Given information -
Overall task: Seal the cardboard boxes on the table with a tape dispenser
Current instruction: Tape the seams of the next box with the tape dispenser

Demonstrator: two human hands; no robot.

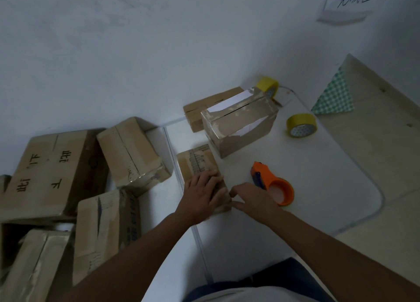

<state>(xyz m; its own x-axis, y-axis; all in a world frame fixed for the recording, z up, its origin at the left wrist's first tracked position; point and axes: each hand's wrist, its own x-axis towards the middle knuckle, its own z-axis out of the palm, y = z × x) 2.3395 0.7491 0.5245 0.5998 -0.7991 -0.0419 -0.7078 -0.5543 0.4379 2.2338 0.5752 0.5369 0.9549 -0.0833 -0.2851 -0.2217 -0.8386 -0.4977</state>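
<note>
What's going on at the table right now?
Left hand flat on small box; right hand pinching its end. Dispenser idle on table. Nothing blocking.

Head camera looks steeply down, close above the table (329,172) edge

Wall (113,51): pale, scuffed, filling the far side.
Paper sign (347,4): handwritten, far right on the wall.
Floor (386,142): beige tiles, right.
Checked cloth (334,97): green-white, right.
Light: dim.
</note>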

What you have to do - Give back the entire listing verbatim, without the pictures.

Worked solution -
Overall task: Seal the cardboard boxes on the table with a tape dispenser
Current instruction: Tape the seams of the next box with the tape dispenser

Demonstrator: two human hands; no robot.


<state>(xyz m; its own x-axis, y-axis; all in a world frame fixed for the recording, z up, its origin at the left wrist's first tracked position; point and axes: each hand's wrist, its own x-axis towards the middle knuckle, its own z-axis out of the palm, y = z × x) 2.3395 0.7491 0.5245 0.5998 -0.7991 -0.0419 -0.7078 -0.5543 0.4379 2.2338 0.5752 0.5369 0.9549 -0.0833 -0.2851 -0.2217 -0.8386 -0.4977</state>
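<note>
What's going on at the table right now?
Left hand flat on small box; right hand pinching its end. Dispenser idle on table. Nothing blocking.

Head camera looks steeply down, close above the table (329,172) edge

Wall (113,51): pale, scuffed, filling the far side.
Paper sign (347,4): handwritten, far right on the wall.
Floor (386,142): beige tiles, right.
Checked cloth (334,97): green-white, right.
Light: dim.
</note>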

This completes the answer to the exercise.